Le casse-tête anglais
Everton, pourtant en pleine reconstruction sous Moyes, doit se résoudre à abandonner cette piste. Le club de Liverpool, qui a déjà recruté Hayden Hackney, cherche maintenant des solutions moins onéreuses. Le jeune Rico Lewis (Manchester City) est notamment suivi, mais la priorité reste un profil plus défensif. L’énorme différence de budget entre les prétendants illustre bien la nouvelle hiérarchie du football européen : les clubs italiens, portés par des projets stables, peuvent désormais rivaliser avec la Premier League sur les dossiers les plus chauds.
Un été charnière pour le Colombien
À 26 ans, Richard Ríos vit un carrefour décisif. Son aventure au Mondial, malgré une élimination cruelle face à la Suisse (après prolongation et tirs au but), a confirmé son statut de cadre de la sélection. Mais le moment est venu de franchir un cap en club. Benfica, conscient de la valeur de sa pépite, ne laissera pas filer son joyau à moindre coût.
L’atout charme et la cote populaire
Phénomène sur les réseaux sociaux – un message le désignant comme “le plus beau joueur de la sélection” a été vu plus de 140 000 fois – Ríos cumule les casquettes. Son image soignée, son look martial (l’œil au beurre noir y compris) et son football spectaculaire en font l’un des joueurs les plus bankables du moment. Un atout marketing majeur pour Naples, qui cherche à redorer son blason après une saison compliquée.

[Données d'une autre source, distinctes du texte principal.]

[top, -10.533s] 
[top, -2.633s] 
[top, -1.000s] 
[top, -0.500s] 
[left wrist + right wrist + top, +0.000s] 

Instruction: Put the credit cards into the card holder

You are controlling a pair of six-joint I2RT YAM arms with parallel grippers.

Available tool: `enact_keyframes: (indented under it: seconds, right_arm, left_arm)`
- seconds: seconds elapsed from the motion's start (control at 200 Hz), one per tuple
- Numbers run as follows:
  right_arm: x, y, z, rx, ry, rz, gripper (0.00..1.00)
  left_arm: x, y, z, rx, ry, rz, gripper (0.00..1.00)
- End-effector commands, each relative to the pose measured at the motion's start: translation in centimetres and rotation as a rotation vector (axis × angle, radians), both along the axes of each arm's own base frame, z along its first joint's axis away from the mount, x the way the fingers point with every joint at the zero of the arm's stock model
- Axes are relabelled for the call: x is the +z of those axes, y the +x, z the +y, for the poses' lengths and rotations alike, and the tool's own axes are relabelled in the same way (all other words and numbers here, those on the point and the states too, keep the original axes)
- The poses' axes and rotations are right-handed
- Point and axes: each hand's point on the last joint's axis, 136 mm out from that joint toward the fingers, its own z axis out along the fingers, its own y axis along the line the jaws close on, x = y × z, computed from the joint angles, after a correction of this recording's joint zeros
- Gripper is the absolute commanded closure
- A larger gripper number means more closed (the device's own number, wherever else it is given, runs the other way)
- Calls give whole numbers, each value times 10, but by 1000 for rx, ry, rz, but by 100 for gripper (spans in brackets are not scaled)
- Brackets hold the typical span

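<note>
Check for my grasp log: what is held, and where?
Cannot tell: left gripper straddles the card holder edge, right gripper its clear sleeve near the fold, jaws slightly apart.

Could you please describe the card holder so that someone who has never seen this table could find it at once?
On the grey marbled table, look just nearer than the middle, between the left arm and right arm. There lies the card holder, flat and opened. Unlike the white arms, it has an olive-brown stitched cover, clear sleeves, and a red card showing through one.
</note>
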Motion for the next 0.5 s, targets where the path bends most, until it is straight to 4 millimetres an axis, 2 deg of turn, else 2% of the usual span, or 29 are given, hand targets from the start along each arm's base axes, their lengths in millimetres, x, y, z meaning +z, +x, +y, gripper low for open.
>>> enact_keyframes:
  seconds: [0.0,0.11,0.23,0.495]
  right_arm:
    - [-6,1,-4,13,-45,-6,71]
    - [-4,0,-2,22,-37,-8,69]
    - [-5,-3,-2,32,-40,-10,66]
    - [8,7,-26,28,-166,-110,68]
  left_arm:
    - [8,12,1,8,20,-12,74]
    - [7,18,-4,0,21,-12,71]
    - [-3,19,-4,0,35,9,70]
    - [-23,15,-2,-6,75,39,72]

Les enjeux d’un transfert record
Si le transfert se concrétise, il s’agirait de l’une des opérations les plus chères de l’histoire du club italien. Pour le joueur, c’est l’assurance de jouer la Ligue des champions et de s’installer dans le gratin européen. Reste à savoir si les dirigeants napolitains parviendront à convaincre le Benfica de lâcher son milieu, alors que les clubs anglais pourraient revenir à la charge en cas de vente importante de joueurs. Le feuilleton Ríos promet d’animer les dernières semaines du mercato.
Vers un nouveau cycle pour la Colombie?
L’élimination précoce de la Colombie laisse un goût amer, mais la révélation de joueurs comme Ríos ou Puerta dessine un avenir prometteur. Si le transfert à Naples se confirme, le joueur gagnera en expérience au plus haut niveau. De quoi faire de la génération actuelle la meilleure depuis celle de James Rodríguez et Falcao. L’avenir le dira, mais l’été 2026 restera celui de l’éclosion définitive d’un talent brut.
Dans son malheur, la Colombie a trouvé un nouveau héros. Pas de chance : il a l’œil poché, la tête ailleurs… et le cœur peut-être déjà à Naples.